Carla Bass: I'm so grateful. So there is a lesson there that if your viewers are grateful to somebody else, stop the world and let them know. So here's one more, and this is something that people don't often think about. But I tell folks, it's one thing and it's a lot of Tori to be able to submit your subordinates for awards. Good on you, that's a sign of good leadership. But if you have a relationship with your boss and you have the father to support it, consider recommending yourself for an award to the boss because he's busy. He or she is busy. So again, it's presuming you've got this good mojo going, but you approach the person to say that there is an award coming up. Would it be okay with you if I wrote a nomination for myself for your consideration? People, it doesn't occur to them to do that. So I suggested it to one woman, she'd asked me to help her with the resume while the resume freaking awesome. It needed a lot of work, but she had certainly been racking up the accomplishments. I suggested that to her. She was executed, and she was her Agency's Supervisor of the Year as a result. So it's so gratifying to be able to empower people to improve their own lives by teaching them how to write. 

Nikki Rogers: Right. Now, most of my listeners are entrepreneurs. So can you talk a bit about it, so some folks may be listening and they're like, that's great. Yes, it would be lovely to help write up an award for myself. And when you think about entrepreneurs, can you talk a little bit about why it's so important for entrepreneurs to be able to write well? 

Carla Bass: Sure, and thank you for redirecting that just a little bit. Entrepreneurs are out there. Their babies are their businesses. It's not their subordinates necessarily, it's their businesses. So the same thing applies. There are so many awards out there, county, state, national that if you are able to write like this, you can submit your business for these awards. You can submit your business for the grants like I did. This kind of writing also applies to knowing your customers. So whether you're trying to compose persuasive marketing products, or whether you're trying to compete for contracts, there are all sorts of applications from an entrepreneurial perspective.

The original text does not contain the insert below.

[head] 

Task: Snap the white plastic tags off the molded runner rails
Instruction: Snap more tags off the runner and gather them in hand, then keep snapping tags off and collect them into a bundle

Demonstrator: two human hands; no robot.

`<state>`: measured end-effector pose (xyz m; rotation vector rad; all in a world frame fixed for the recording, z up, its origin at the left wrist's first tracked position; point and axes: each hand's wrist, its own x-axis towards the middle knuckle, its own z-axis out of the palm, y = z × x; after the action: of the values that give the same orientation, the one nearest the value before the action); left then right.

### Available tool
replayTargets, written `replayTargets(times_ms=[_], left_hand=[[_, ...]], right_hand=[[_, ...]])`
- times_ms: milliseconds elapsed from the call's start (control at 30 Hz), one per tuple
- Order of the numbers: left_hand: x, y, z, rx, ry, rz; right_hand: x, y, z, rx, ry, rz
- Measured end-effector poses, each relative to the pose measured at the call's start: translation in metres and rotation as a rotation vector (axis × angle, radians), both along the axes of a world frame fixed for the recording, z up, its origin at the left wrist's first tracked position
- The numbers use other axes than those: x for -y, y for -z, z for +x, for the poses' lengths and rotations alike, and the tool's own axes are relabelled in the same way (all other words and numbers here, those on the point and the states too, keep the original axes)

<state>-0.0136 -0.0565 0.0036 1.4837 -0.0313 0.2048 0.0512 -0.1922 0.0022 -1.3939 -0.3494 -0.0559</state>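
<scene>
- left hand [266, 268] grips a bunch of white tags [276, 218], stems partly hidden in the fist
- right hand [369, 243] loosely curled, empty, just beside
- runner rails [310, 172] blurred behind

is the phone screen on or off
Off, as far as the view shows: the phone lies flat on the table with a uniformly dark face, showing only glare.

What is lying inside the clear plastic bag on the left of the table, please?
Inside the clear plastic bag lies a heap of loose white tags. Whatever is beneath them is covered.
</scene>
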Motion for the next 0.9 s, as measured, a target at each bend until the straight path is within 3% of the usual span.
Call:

Nikki Rogers: Great. Thank you. I think it gets lost. I think a lot of entrepreneurs think that, oh, that's the marketing team’s or marketing consultant's job or the copywriter's job. But I think you're really bringing up... 

Carla Bass: The copywriter is only as good as the material that you provide them. Nobody knows about your business more, and nobody cares about your business more than you.  So there's actually a parallel between your boss saying, hey, give me input for your annual performance review. You assume, because this is unfortunately generally the case that the boss can't write so you learn how to write yourself so that what you give him is just spot on and it's eye-watering. It's the same thing in providing material to copywriters. If you being the entrepreneur, learn how to write like this, you're the one that drives the potency of the material of the fodder of the detail that you give to the copywriters. You can't completely abrogate that and entrust it to somebody else.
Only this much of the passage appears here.